Валентина, контролирующая стройку, и представить себе не могла, что ее Омар способен на такое. Нет, она, конечно, верила, когда он убеждал, что все пойдет как по маслу, старалась поверить, но только безумная любовь подтолкнула ее на столь сомнительное предприятие. Теперь же, когда мечта превращалась в реальность и на глазах вырастал дом – плод ее бессонных ночей, слез и отчаянных молитв, а Омар был таким, каким она всегда хотела его видеть – настоящим мужчиной, строителем их очага, добрым и сильным, а главное, верным, она ощутила долгожданное счастье.

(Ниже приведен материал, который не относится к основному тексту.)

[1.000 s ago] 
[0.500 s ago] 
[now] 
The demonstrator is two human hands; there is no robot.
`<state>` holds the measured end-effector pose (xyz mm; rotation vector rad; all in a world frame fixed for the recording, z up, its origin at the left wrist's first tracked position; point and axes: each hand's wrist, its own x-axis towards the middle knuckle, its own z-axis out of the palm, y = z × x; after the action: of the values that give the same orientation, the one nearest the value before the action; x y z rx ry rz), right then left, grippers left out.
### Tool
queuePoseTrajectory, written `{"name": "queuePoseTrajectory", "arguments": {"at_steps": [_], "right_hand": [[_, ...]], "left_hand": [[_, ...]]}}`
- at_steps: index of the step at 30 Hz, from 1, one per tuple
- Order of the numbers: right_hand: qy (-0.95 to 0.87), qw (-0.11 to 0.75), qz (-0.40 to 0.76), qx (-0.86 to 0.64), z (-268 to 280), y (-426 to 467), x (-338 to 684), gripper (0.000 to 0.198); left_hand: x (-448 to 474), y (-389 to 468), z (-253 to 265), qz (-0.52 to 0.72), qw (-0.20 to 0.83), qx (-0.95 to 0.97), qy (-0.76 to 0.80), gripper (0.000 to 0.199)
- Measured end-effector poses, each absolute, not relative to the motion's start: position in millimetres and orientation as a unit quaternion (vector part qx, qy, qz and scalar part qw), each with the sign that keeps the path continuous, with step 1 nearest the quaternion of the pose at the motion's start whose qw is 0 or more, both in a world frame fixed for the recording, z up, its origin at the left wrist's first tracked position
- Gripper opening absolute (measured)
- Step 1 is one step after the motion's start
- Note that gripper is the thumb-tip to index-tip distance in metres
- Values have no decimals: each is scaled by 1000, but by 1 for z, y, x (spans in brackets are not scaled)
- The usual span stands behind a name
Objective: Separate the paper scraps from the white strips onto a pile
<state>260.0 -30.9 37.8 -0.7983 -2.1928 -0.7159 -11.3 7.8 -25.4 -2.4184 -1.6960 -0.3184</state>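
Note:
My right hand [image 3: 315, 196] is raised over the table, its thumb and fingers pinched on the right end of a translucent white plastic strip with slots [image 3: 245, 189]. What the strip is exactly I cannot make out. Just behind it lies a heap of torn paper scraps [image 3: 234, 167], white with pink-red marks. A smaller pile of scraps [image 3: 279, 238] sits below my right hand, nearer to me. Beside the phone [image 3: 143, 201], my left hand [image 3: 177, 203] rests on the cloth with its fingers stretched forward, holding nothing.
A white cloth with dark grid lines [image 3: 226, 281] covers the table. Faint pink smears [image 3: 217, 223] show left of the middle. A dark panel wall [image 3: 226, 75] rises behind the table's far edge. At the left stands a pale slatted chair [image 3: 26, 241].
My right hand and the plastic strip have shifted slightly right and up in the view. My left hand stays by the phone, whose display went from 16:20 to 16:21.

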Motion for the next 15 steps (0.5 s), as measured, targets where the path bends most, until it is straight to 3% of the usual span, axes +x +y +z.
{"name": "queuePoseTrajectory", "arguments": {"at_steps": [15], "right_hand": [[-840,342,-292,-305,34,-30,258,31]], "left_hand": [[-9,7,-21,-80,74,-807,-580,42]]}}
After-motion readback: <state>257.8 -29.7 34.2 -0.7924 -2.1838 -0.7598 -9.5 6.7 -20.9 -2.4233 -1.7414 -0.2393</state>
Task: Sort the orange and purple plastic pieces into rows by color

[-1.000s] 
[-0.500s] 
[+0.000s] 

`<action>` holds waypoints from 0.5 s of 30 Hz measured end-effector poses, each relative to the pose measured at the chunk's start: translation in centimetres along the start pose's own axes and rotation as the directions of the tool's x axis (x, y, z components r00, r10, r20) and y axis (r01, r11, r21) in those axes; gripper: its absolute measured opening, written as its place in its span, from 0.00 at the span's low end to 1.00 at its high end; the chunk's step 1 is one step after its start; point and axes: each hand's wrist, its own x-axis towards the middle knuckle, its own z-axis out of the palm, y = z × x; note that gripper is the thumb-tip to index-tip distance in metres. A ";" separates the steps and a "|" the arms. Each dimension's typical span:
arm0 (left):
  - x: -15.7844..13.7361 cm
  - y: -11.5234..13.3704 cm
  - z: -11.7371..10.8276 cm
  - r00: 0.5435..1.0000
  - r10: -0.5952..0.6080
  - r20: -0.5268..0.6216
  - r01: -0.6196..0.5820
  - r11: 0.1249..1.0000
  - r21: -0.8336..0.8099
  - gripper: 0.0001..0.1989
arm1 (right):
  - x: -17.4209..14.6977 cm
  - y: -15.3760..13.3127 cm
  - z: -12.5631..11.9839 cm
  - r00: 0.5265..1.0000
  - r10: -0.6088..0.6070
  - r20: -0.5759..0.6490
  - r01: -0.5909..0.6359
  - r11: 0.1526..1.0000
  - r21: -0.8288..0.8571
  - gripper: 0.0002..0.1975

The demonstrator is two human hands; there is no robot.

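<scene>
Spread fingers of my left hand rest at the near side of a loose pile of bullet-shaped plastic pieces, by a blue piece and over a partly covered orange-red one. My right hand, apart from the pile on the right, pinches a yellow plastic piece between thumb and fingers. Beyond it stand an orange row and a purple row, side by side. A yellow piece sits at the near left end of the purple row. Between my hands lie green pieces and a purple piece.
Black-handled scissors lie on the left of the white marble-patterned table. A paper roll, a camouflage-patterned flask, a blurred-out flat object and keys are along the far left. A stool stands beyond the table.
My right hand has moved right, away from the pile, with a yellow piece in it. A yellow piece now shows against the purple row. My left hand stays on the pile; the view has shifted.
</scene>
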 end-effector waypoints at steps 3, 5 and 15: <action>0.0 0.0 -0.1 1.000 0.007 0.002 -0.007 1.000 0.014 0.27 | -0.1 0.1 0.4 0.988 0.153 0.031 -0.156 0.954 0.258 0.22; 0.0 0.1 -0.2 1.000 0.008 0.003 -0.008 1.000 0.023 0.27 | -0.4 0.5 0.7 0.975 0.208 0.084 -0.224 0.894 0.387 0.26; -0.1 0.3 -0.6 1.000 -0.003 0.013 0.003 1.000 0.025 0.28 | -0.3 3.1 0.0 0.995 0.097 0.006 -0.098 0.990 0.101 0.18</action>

Да и он вдруг впервые за долгие годы мытарств начал проникаться чувством собственного жилья. Его отчий дом был далеко, он так давно в нем не был, что начисто забыл его тепло. Скитаясь по разным квартирам и даже находясь у Валентины с ее детьми, он не чувствовал того, что должен был, а именно желания остаться тут навсегда и больше никуда не уходить. Здесь же, звездной ночью выходя из времянки покурить, он смотрел на темный силуэт возвышающегося дома, его дома, и находил в своем сердце нежность и спокойствие, как когда-то в детстве. И пусть звезд на северном небе было гораздо меньше, чем там, где он родился, это место становилось таким же родным. В нем была неожиданная мощь, которой он раньше не предполагал.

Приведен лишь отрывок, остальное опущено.